29. Bölüm

19.6K 1.1K 181
                                    

Selaaamm

Size küçük bir sürprizzzz

Medya da ki şarkıyı söylediğim yerde açın 🥹

Oy ve yorumlarınızı eksik etmeyin.

Ve sıkı tutunun! Fena bir bölümle karşı karşıyasınız.

İyi okumalar...

*
Dilara'dan...

Bazen, hayat karşımıza hiç ummadığımız anlar çıkarırdı. Bitti dediğimiz yerde, yeniden başlayacağımız imkanlar çıkarır devam etmemize yardımcı olurdu. İnsan, yürüdüğü veya yürüyeceği yolları kendi belirlerdi bana göre. Yürürken, bile önündeki taş parçasına dikkat etmeli, takılmamalıydı. Çünkü bir kez tökezlediğimizde, pes etmemizi isterdi hayat. Üst üste dertler gelir, sıkıntılar dağ olur bizi altında bırakırdı. Ben, hayatım boyunca pes ettiğim her an tekrar ayağı kalkıp kendimle savaştım. İnsan en çok kendisi ile savaşırken yorulurdu. Çünkü, kendisi ile savaştığı an kendisini anlayamazdı. Kendisinin ne sorunu olduğunu çözemedi. Düşüncelerle kendini yer, bitirir ve orta da koca bir enkaz bırakırdı. Ben, geçmişim de karşılıksız aşkım tarafından kendimle çok savaşmış ve yorulmuştum.

Şimdi ise, Alparslan hayatıma girmiş ve bunca yorgunluğun üzerine denk gelmişti. Bana fazla gelmiyordu.
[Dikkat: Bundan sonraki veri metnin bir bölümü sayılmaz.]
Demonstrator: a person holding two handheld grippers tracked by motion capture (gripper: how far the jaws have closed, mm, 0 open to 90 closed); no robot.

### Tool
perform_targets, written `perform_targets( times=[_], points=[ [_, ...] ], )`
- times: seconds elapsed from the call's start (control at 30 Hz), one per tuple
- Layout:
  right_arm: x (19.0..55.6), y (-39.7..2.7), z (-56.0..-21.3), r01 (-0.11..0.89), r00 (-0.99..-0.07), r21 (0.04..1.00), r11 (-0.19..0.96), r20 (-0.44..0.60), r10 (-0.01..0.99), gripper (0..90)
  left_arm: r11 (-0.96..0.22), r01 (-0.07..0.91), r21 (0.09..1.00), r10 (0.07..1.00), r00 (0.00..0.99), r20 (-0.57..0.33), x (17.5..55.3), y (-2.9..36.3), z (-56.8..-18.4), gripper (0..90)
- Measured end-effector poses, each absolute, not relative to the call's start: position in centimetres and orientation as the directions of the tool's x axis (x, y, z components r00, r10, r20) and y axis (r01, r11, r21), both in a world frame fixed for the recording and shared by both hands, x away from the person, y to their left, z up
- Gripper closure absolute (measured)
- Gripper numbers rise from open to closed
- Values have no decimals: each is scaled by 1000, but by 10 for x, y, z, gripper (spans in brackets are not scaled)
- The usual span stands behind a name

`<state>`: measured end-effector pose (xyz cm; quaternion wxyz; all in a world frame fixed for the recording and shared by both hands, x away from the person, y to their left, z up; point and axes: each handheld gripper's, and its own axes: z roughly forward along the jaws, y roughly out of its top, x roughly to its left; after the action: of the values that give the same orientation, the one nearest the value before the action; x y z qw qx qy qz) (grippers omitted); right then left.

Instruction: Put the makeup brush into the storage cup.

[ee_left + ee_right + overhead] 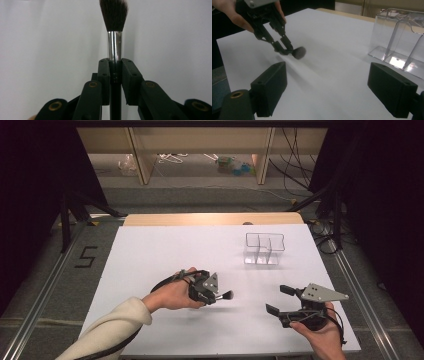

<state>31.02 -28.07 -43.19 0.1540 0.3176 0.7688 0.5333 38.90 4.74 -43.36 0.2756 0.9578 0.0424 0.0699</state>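
**High view: makeup brush clamped in the left gripper, right one wide open**

High view puts the left gripper [216,296] low on the white table [150,255], left of centre, clamped on a makeup brush [225,295]. Brush sticks out to the right, dark bristles leading, lifted just off the sheet with a soft shadow under it. Held by a hand [172,295] coming out of a cream sleeve [112,327].

Left gripper view, close up: both jaws pinched tight on the black handle, silver ferrule [114,45] poking out right past the jaw tips, bristle head [114,13] beyond that against plain white. Brush runs straight along the jaws, dead centre.

Right gripper [277,300] sits near the bottom right of the table, jaws spread wide, nothing between them. Well apart from the brush. Right gripper view backs that up: two black pads far apart, bare sheet between, and the other gripper [288,51] farther off with the fluffy tip [298,52] hanging just above the surface, a bit blurred.

Clear plastic organizer [264,248] stands toward the far right of the table, upright, split by dividers into compartments. Well apart from both grippers. Wooden table edge [210,218] peeks out past the far side of the sheet.
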Motion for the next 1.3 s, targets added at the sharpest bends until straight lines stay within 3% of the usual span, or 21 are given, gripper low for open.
perform_targets(
  times=[0.2,0.73,1.3],
  points=[
    [311,-281,-433,314,-750,921,230,92,654,168,-762,73,644,193,974,118,382,59,-428,779],
    [310,-280,-433,340,-746,913,224,117,655,168,-573,170,802,360,931,60,370,82,-427,779],
    [311,-281,-433,324,-744,917,232,96,661,169,-426,228,876,448,894,-15,367,85,-426,778]
  ],
)
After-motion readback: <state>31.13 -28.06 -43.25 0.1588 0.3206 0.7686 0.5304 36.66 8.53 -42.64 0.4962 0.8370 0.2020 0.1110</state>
Aksine, yorgunluğumu hafifletiyordu. Ben Atalay'a da kızgın değildim. Bana hiç umut vermemişti. Ben, ona sadece kırgındım. Onu sevdiğimi öğrendiğinde bana kötü davranarak iğrenç  hissettirdiği için kırgındım, bana acıdığı için de kırgındım. Ancak, bu kırgınlık artık Atalay gibi geçmişim de kalmıştı. Şu an, kolları arasında olduğum adamla olmak istiyordum. Sekiz ay da bu yeşil gözleri öyle çok özlemiştim ki... Alparslan, bambaşkaydı. Güzel adamdı, düşünceliydi. Gözleri ile beni sevebileceğini iliklerime kadar hissettirebiliyordu.

Kaç saat kolları arasında öylece kaldım bilmiyorum. Ama hava kararmaya başlamıştı. Başımı omzundan kaldırıp gözlerimi gözlerine diktim.

Dikkatle ve merakla baktı bana.

Uzun süredir ayaktaydık. Acaba ayakları uyuşmuş muydu?

Evet! Şu an gerçekten bunu merak ettim.

" Ne oldu? " Diye sordu, Alparslan.

Mayışmış hali o kadar yakışıklıydı ki... Şu an öpsem ne olurdu?

" Hiç. Seni öpebilme ihtimalimi düşünüyordum. "
Dememle Alparslan öylece kaldı. Evet, gerçekten kalakaldı. Gözler kapaklarını bile kırpmıyor! Sonra hafif kaşlarını çattı ve aynı hafiflikle sırıttı.

" Öpebilme ihtimalini düşüneceğine öpseydin, her şey daha farklı olurdu. Mesela şu an, öpüşüyor olabilirdik, " dedi tüm ciddiyetiyle. Tamam, bu kadar açık olmasını elbette beklemiyordum. Ama birazcık oyun oyunsam sorun olmazdı.

" Öpüşmek mi? " Dedim kaşlarımı çatarak. " Ben yanaktan bahsetmiştim ama. Senin aklın oraya mı kaydı? Cidden mi? Yani, ne diyeyim ki? " Diyerek kolları arasından çıktım. Anlamadığı her halinden belli olan yüz ifadesiyle beni izledi. Kollarının hava da kalmış olduğunu söylemiş miydim?

Vallahi, öylece durmuş şaşkın şaşkın bana bakıyor!

" Kızdın mı? Sen öpmek deyince, benim aklıma yanak gelmedi. Yani, gelirdi ama yakındık baya, " dedi ve duraksadı. Şu an ne kadar saçmaladığını hesaplıyordu. Sonra gözlerini hafif kısarak yüzüme baktı. Sırıtmamak için zor tuttuğum yüz ifademi yakaladığı an, gözlerini kapatıp derin bir nefes aldı.